Problem: Copy nothing from the entries below except the lines from the one containing "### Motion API" through the one containing "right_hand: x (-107", and copy those exactly.

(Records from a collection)
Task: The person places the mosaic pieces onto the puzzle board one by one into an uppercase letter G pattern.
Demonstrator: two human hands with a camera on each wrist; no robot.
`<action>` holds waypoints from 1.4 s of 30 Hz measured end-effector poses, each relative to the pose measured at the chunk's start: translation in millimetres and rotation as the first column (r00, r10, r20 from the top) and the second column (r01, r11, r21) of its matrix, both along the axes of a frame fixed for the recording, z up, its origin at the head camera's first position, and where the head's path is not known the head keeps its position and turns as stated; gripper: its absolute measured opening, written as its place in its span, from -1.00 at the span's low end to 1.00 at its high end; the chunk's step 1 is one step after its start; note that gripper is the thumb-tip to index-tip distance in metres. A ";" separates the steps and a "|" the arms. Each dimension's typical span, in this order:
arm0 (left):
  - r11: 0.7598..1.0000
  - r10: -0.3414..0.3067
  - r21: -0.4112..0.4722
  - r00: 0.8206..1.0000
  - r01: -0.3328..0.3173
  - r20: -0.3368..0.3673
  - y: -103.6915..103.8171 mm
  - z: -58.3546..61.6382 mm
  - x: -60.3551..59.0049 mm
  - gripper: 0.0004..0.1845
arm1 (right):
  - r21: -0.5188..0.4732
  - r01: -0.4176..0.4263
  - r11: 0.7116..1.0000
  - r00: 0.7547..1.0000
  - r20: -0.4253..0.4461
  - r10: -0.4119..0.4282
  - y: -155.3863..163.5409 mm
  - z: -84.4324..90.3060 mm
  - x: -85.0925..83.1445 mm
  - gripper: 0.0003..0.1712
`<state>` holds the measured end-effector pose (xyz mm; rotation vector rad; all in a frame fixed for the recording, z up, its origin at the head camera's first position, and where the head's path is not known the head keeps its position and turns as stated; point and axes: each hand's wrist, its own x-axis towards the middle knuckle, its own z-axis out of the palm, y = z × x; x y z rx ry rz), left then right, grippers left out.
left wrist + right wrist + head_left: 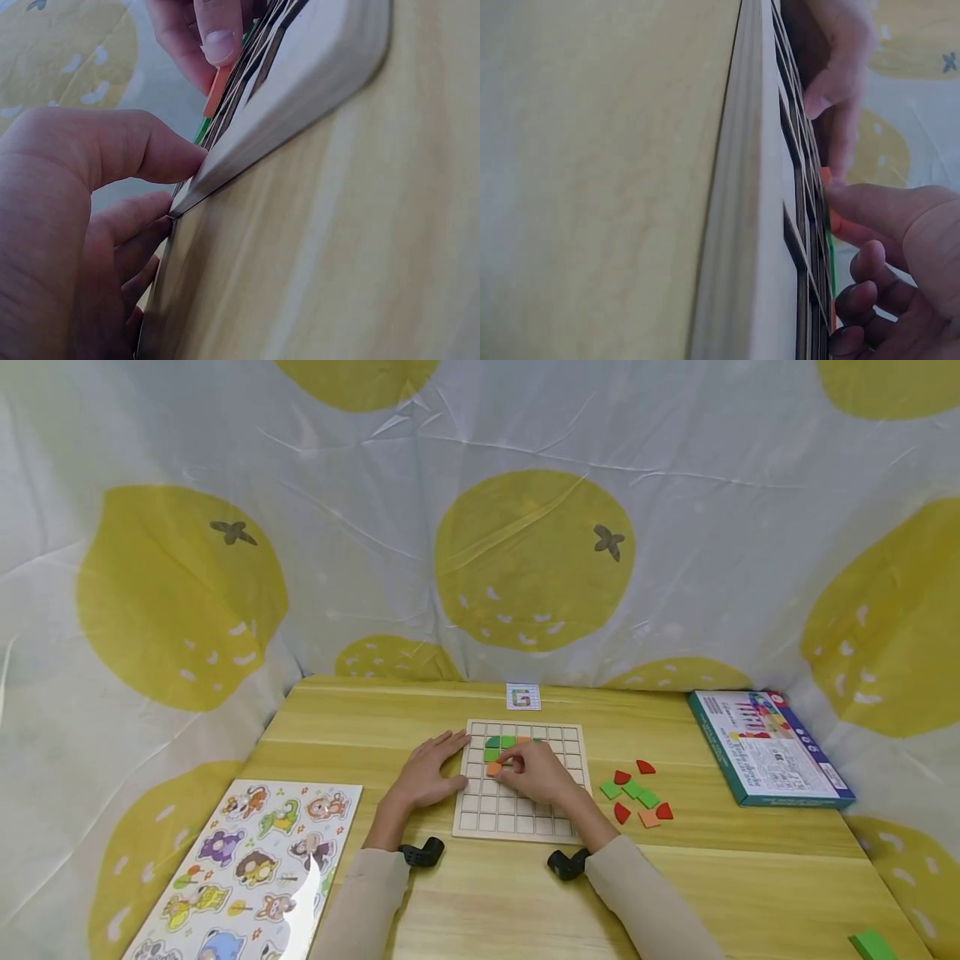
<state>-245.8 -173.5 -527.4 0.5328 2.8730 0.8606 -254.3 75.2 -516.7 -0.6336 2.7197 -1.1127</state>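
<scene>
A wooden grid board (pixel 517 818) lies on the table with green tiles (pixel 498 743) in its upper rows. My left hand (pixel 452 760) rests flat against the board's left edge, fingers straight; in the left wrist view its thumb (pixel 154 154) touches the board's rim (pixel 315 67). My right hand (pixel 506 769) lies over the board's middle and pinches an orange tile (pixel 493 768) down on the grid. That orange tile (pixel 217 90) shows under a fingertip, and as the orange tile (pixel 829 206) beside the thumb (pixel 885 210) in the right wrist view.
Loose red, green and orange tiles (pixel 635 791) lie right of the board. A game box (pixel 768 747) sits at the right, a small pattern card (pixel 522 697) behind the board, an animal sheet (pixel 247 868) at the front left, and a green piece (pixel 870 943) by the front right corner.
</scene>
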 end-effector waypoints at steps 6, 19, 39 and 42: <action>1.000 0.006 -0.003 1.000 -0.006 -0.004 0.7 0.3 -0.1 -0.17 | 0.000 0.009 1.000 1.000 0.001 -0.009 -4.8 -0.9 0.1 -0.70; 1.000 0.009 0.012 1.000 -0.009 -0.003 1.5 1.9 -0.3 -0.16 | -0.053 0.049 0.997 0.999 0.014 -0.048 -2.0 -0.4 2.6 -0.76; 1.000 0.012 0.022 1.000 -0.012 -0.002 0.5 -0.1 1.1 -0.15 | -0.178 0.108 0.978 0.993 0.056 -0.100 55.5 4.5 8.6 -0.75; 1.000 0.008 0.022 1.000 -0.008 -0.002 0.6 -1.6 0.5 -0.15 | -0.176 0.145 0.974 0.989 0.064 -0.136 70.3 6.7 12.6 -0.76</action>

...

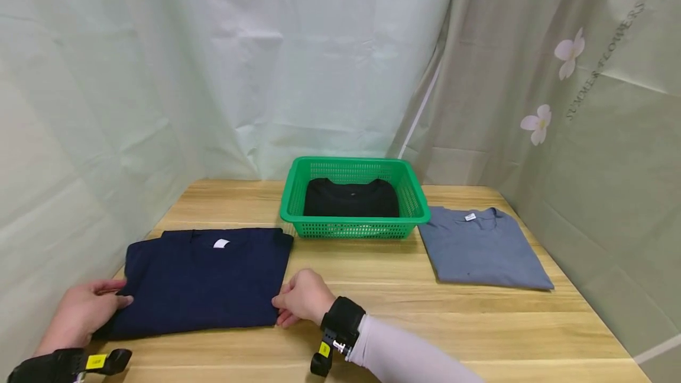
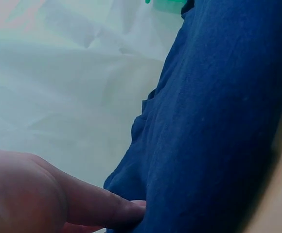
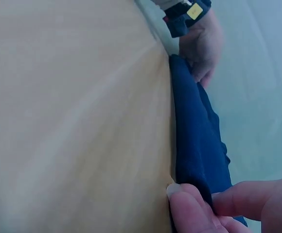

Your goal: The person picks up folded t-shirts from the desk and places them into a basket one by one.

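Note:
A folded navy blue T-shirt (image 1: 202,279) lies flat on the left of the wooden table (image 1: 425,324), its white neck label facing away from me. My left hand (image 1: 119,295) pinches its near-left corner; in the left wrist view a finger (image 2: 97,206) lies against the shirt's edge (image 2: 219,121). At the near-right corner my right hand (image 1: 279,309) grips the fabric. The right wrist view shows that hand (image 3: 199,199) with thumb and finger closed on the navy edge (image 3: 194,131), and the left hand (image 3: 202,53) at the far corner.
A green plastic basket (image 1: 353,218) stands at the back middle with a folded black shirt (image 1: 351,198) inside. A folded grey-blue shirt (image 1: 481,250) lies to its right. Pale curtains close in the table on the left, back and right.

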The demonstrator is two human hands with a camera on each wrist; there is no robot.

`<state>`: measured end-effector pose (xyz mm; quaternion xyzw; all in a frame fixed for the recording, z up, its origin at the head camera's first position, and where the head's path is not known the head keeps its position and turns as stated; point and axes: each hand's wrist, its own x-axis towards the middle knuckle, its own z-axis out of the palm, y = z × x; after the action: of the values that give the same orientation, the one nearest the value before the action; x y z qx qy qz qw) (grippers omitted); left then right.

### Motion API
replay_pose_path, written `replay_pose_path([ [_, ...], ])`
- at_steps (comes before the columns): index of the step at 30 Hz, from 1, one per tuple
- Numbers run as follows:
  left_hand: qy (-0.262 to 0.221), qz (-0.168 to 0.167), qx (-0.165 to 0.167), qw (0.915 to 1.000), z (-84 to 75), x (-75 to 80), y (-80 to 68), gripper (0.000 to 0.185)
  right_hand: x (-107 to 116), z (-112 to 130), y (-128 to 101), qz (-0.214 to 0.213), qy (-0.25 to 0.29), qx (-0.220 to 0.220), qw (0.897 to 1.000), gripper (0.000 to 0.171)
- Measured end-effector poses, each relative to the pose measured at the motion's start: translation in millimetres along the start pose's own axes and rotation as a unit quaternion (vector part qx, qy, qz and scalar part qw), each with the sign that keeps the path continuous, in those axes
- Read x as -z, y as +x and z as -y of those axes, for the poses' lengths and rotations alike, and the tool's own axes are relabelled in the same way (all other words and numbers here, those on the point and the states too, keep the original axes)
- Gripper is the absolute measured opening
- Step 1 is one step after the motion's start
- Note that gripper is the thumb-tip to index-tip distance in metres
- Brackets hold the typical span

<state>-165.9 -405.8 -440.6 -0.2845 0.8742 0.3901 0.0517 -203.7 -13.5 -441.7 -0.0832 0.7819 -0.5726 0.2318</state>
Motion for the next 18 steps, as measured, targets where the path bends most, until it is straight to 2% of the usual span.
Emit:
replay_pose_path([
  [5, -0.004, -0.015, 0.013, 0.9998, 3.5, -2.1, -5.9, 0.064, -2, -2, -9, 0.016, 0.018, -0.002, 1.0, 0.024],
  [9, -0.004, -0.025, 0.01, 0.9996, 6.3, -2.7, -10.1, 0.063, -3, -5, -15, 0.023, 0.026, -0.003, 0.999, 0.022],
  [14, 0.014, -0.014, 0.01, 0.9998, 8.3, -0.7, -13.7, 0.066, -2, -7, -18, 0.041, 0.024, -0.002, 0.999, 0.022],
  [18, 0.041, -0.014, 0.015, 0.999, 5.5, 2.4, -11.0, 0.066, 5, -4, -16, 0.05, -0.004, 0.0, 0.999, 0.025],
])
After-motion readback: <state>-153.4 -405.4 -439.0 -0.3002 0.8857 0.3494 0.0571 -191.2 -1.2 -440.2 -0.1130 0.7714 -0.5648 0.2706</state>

Exercise solution:
### Motion API
replay_pose_path, written `replay_pose_path([ [_, ...], ])`
- at_steps (comes before the columns): index of the step at 30 Hz, from 1, one per tuple
- Numbers run as follows:
  left_hand: qy (-0.262 to 0.221), qz (-0.168 to 0.167), qx (-0.165 to 0.167), qw (0.915 to 1.000), z (-84 to 75), x (-75 to 80), y (-80 to 68), gripper (0.000 to 0.185)
  right_hand: x (-107 to 116), z (-112 to 130), y (-128 to 101), qz (-0.214 to 0.213), qy (-0.25 to 0.29), qx (-0.220 to 0.220), qw (0.897 to 1.000), gripper (0.000 to 0.171)

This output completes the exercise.